YOUR TASK → Check every line of the data and copy the ones where "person" appears.

[Records from a data collection]
▼

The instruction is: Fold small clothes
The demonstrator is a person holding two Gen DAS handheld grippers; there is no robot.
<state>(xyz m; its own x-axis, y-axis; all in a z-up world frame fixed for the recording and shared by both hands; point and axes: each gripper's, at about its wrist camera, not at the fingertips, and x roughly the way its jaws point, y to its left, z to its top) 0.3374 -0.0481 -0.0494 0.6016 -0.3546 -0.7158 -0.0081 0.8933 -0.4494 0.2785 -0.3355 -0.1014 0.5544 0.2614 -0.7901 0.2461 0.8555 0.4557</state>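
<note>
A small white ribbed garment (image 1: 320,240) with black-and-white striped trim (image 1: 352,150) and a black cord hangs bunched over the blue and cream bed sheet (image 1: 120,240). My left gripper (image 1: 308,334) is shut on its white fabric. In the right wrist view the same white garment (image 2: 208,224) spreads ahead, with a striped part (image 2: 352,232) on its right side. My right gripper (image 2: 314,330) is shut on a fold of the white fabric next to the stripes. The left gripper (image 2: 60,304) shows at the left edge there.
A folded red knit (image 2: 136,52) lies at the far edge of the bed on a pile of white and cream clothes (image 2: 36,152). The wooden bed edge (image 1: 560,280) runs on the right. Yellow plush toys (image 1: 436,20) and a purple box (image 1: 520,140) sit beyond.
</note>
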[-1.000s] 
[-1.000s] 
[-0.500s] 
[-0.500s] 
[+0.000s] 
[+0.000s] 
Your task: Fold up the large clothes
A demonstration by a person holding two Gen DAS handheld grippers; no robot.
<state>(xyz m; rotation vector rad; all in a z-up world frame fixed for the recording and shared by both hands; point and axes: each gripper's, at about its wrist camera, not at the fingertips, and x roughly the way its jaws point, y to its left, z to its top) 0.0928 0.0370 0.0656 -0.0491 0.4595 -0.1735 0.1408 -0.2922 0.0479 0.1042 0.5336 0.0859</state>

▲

WRITTEN REPLY →
The demonstrator is a person holding two Gen DAS handheld grippers; there is no robot.
A demonstration by a person holding two Gen DAS handheld grippers; no robot.

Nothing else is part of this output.